Adam Scott (left) and Angel Cabrera embrace after the 2013 Masters.Credit:AP
Cabrera has admitted he struggled with alcoholism in the years after his Masters duel with Scott, a far cry from his seemingly genial nature on the course, which included asking his son to be his caddie in the 2013 Masters.
Even still, he has told friends his intention is to resume his golf career once he’s released.
“It’s been a rough go,” Epps said. “He was in prison in Brazil and then Argentina. He’s weathered the storm and it’s taught him a couple of very important lessons. He’s admitted that.
“He’ll probably get out some time in the [northern hemisphere] summer and he’s already at a halfway house. He wants to continue his golf career, the good Lord willing. I always welcome him. We’re just waiting for him to come home.”

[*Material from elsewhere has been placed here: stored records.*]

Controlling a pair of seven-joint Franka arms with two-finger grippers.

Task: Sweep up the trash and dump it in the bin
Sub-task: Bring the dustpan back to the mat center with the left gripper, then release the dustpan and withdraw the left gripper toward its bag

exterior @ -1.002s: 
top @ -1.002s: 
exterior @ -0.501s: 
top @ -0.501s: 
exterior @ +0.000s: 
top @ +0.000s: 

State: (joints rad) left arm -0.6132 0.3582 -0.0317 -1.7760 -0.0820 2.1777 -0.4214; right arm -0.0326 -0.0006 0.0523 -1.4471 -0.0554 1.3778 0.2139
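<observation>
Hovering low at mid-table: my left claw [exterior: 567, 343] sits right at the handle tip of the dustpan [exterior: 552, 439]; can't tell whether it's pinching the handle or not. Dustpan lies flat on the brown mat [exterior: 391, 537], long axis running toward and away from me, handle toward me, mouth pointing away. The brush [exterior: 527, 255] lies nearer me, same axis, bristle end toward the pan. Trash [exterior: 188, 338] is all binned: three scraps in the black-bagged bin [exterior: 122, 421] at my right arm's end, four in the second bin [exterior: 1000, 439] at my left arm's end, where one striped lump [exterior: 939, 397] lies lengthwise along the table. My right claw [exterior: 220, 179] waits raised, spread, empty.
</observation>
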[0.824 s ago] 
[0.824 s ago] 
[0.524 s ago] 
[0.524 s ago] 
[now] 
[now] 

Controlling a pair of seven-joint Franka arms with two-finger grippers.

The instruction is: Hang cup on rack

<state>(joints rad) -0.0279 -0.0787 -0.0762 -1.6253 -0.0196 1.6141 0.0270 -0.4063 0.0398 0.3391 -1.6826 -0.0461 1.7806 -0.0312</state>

Cabrera had already won The Masters four years earlier before his showdown with Scott, who credits the former world No.9 with helping restore his own confidence after a career-worst year in 2009.
“I told him, ‘I haven’t forgotten what you said to me’,” Scott recalled this week after winning at Augusta in 2013. “To kind of have a guy like that who’s won a couple of majors wanting me to believe and do it myself, it was a nice thing to share and I have huge respect forever for him for doing that.”